Town leaders organizing the town sesquicentennial celebrations planned for 2008 are furrowing their brows trying to recall where they buried a time capsule full of memories way back in the mist-shrouded past — 1983 to be exact — hopefully in time for next year’s event.
Even Rosanne Shalf, the town’s most ironclad databank for dates, places and people, scratches her noggin, struggling to remember why the town buried the thing to start with.
“Yeah, let’s see if we can figure that out” says Shalf, author of “Ashland, Ashland.” In ’83, she recalls, “There was a great big deal because the RF&P gave Randolph-Macon College what we call the ‘wye,'” referring to a Y-shaped property that ran from the railroad tracks to behind the old St.
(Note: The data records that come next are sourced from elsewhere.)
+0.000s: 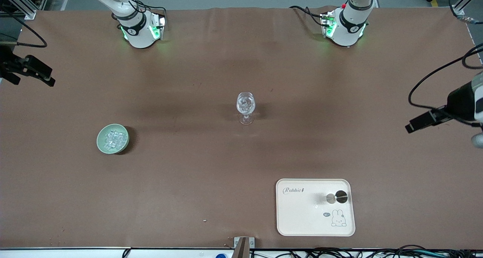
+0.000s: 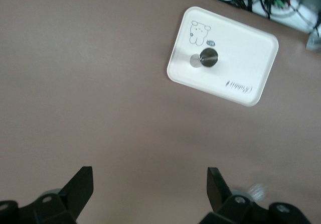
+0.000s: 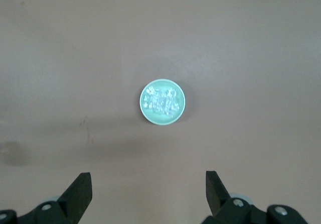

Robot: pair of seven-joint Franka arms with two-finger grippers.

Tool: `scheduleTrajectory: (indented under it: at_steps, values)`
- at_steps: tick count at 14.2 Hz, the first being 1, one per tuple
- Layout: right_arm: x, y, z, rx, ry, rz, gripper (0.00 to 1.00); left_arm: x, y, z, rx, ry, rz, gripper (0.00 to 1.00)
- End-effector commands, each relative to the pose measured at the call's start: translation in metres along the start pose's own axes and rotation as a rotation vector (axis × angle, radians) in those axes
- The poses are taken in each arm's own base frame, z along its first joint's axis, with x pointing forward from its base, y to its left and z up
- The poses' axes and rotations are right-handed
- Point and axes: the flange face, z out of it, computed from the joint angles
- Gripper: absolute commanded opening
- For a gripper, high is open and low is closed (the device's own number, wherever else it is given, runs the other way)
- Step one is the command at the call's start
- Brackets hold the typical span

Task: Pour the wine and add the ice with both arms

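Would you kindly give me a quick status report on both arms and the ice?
Left end effector open, high over the table. Right end effector open above the bowl. Ice all in bowl, untouched. Nothing in the way.

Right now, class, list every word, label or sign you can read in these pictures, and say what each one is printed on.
"Rabbit", in script: on the cream rectangular plastic tray, near one corner.
A tiny speech bubble beside the tray's rabbit drawing: too small to read.
The pale green round bowl of clear ice cubes, the clear stemmed wine glass and the brown table cover show no text.
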Motion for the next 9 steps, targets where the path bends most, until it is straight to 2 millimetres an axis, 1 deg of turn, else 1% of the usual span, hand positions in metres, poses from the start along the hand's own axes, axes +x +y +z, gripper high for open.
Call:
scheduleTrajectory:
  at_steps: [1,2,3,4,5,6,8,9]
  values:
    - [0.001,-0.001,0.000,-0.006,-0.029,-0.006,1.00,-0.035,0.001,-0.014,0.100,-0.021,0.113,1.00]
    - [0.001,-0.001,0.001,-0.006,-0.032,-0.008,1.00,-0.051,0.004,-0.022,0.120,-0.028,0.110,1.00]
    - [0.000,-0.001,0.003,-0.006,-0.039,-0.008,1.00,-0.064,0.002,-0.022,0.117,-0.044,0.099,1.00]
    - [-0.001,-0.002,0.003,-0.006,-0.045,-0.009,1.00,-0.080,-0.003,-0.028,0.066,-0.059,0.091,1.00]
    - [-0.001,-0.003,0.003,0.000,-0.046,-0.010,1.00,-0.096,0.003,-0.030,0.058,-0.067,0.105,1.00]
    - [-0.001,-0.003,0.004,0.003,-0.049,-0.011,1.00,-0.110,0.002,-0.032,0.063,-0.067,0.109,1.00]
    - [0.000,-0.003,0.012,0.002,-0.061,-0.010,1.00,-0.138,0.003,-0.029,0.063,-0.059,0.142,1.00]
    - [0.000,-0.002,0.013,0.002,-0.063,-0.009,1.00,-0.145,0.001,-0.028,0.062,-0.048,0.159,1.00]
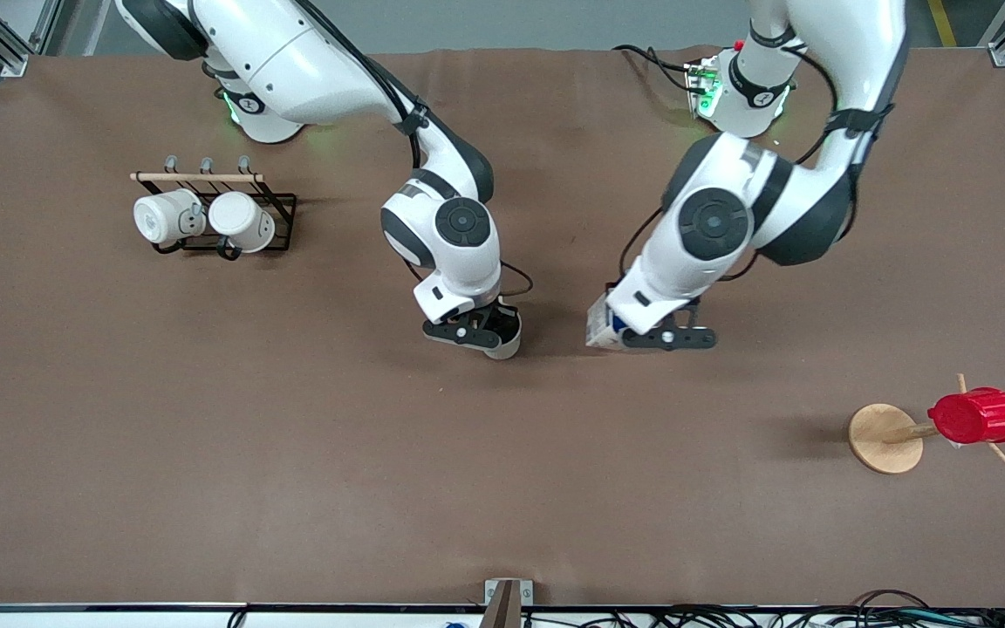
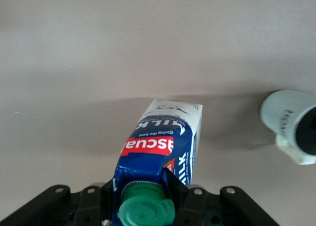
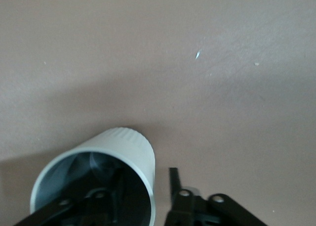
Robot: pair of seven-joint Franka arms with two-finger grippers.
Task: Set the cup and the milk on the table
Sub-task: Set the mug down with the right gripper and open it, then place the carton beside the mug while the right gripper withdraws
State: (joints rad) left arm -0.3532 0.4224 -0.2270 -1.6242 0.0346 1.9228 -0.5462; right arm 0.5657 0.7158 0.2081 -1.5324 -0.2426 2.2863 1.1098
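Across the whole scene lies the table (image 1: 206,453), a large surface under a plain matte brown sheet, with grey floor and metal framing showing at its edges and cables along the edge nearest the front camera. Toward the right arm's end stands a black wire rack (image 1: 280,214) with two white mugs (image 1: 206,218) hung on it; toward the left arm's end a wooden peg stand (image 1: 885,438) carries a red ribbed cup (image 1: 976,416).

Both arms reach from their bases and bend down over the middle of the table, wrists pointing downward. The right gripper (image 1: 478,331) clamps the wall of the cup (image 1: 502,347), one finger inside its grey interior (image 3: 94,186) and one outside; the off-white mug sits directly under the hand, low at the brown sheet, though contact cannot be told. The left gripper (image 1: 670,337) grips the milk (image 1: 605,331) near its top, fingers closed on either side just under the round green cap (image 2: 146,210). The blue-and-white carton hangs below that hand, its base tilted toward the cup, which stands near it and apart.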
Anne’s Catholic church on R-MC’s campus.
A long pause, and then: “It was a big celebration for the town’s 125th anniversary — that’s what it was,” she says, the “Eureka!” unspoken but implied.
“Of all the things that have happened in Ashland in the past 30-plus years, nobody’s quite sure what happened” to the time capsule, Ashland Town Manager Charles Hartgrove says. His research into the capsule’s whereabouts yielded only the burial location of an earlier time capsule from 1976, a shelf in the town hall vault.
“I didn’t know it was in the vault until about last week,” Hartgrove says. He calls the missing capsule — and the happenstance recovery of the ’76 capsule — “sort of a mystery because there are a number of people who were around for the 1976 and the 1983 celebration who are still on [town] staff.”
Hartgrove is hoping someone with information might log on to the Ashland Web site’s 150th anniversary suggestion box — www.town.ashland.va.us — to “let us know. Because that’d be great.”
With or without the ’83 capsule, Ashland has big plans for its 150th celebration — a year’s worth of events that will culminate in a blowout celebration next fall.
And if the town’s time capsule conundrum yields nothing more than a lesson passed from the town’s Pac-Man-playing ’80s forbearers, it will be this: The folks back in 1976, celebrating the nation’s bicentennial, knew how to follow directions from the capsule’s builder: Don’t bury it.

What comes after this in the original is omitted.